Kurzfassung: During abstinence, memories of drug-associated cues persist for many months, and exposure to these cues often provokes relapse to drug use. The mechanisms underlying the maintenance of these memories are unknown. A constitutively active atypical protein kinase C (PKC) isozyme, protein kinase M ζ (PKMζ), is required for maintenance of spatial memory, conditioned taste aversion, and other memory forms. We used conditioned place preference (CPP) and conditioned place aversion (CPA) procedures to study the role of nucleus accumbens PKMζ in the maintenance of drug reward and aversion memories in rats.

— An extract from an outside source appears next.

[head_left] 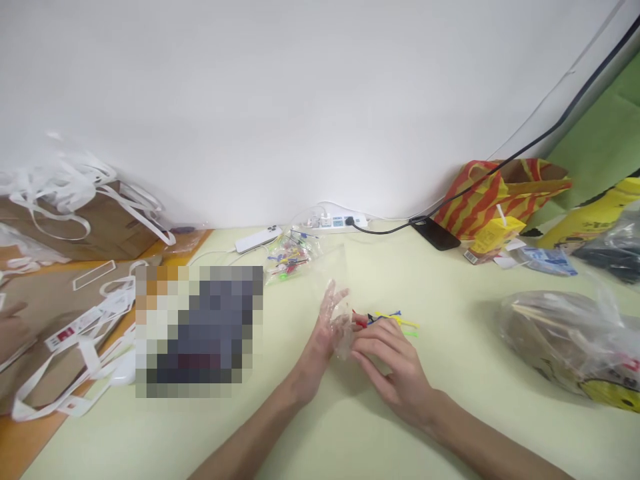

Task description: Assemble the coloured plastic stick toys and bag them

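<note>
Between my two hands is a small clear plastic bag [343, 337], crumpled and see-through. My left hand [323, 333] holds it from the left, with some fingers stretched upward behind the film. From the right, my right hand [393, 363] pinches at the bag's edge, its fingers bent and thumb near the fingertips. Just beyond the right hand's knuckles show thin coloured plastic sticks [395, 320] in yellow, blue, red and green; the hand partly hides them. A larger clear bag of similar coloured pieces [293, 257] lies further back.
A power strip [337, 221] and a white device [257, 238] lie by the wall. At right are a black phone [436, 233], a yellow drink carton [493, 237], a striped bag [470, 193] and a large plastic-wrapped bundle [560, 347]. Another person's hand [13, 337] shows at far left.
</note>
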A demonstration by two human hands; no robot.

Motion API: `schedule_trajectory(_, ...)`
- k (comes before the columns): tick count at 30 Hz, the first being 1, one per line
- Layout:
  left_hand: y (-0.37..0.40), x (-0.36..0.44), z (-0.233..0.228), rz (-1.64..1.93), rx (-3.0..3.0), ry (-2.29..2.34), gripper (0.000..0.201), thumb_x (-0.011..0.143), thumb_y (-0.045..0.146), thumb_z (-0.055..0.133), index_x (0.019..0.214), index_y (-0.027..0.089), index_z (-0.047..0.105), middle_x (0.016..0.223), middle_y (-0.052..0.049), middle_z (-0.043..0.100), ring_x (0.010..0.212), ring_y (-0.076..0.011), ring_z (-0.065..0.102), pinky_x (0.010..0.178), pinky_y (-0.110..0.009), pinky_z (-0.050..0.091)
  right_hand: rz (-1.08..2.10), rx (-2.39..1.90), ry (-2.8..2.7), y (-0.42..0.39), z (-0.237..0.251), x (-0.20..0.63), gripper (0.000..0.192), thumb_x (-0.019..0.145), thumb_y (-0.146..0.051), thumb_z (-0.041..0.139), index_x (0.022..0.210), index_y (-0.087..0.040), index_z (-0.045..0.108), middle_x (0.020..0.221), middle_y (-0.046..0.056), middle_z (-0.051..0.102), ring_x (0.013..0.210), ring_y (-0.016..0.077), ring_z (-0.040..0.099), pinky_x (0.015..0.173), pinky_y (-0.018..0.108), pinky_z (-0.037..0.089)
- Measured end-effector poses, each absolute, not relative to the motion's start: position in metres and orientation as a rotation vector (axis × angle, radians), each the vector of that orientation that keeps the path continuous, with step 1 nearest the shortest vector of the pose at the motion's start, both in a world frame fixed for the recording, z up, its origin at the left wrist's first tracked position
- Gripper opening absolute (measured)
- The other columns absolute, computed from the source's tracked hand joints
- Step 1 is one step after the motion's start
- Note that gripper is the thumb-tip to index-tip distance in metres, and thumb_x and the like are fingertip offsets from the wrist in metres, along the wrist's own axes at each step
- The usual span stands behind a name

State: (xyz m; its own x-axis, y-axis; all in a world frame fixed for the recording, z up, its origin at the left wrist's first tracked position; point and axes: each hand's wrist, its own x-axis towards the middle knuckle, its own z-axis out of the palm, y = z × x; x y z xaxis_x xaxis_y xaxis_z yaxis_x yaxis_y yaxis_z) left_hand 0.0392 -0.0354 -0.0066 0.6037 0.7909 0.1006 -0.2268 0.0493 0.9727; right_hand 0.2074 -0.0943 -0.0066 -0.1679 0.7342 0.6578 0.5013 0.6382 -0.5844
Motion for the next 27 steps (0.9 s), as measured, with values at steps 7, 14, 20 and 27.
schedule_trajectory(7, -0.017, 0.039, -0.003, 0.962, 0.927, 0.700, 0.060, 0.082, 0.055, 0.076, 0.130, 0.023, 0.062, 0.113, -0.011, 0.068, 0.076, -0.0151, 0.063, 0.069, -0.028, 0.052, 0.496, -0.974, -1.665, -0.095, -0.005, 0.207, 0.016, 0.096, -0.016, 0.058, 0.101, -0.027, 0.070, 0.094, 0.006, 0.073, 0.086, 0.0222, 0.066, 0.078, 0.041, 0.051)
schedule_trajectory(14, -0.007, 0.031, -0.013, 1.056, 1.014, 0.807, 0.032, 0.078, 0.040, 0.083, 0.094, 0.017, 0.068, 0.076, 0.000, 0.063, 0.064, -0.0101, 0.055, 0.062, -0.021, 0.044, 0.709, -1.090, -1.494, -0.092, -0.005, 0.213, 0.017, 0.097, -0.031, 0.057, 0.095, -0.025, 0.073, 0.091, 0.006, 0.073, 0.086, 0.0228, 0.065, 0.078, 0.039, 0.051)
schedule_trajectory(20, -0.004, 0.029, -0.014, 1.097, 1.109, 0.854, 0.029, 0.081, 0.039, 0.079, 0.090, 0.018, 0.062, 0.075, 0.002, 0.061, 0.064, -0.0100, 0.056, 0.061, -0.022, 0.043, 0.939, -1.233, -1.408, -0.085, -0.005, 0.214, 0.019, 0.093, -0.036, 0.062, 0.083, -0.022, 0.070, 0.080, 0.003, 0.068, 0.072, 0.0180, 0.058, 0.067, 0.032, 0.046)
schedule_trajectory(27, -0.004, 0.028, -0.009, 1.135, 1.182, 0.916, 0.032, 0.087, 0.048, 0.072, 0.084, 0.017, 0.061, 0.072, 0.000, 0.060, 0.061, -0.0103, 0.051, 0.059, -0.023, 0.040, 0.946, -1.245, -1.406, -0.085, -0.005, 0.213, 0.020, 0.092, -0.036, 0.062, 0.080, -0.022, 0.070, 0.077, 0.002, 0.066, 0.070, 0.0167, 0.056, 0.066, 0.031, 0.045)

Morphine CPP training (10 mg/kg, 4 pairings) increased PKMζ levels in accumbens core but not shell. Injections of the PKMζ inhibitor ζ inhibitory peptide (ZIP) into accumbens core but not shell after CPP training blocked morphine CPP expression for up to 14 d after injections. This effect was mimicked by the PKC inhibitor chelerythrine, which inhibits PKMζ, but not by the conventional and novel PKC inhibitor staurosporine, which does not effectively inhibit PKMζ. ZIP injections into accumbens core after training also blocked the expression of cocaine (10 mg/kg) and high-fat food CPP but had no effect on CPA induced by naloxone-precipitated morphine withdrawal. Accumbens core injections of Tat-GluR2 3Y , which inhibits GluR2-dependent AMPA receptor endocytosis, prevented the impairment in morphine CPP induced by local ZIP injections, indicating that the persistent effect of PKMζ is on GluR2-containing AMPA receptors. Results indicate that PKMζ activity in accumbens core is a critical cellular substrate for the maintenance of memories of relapse-provoking reward cues during prolonged abstinence periods.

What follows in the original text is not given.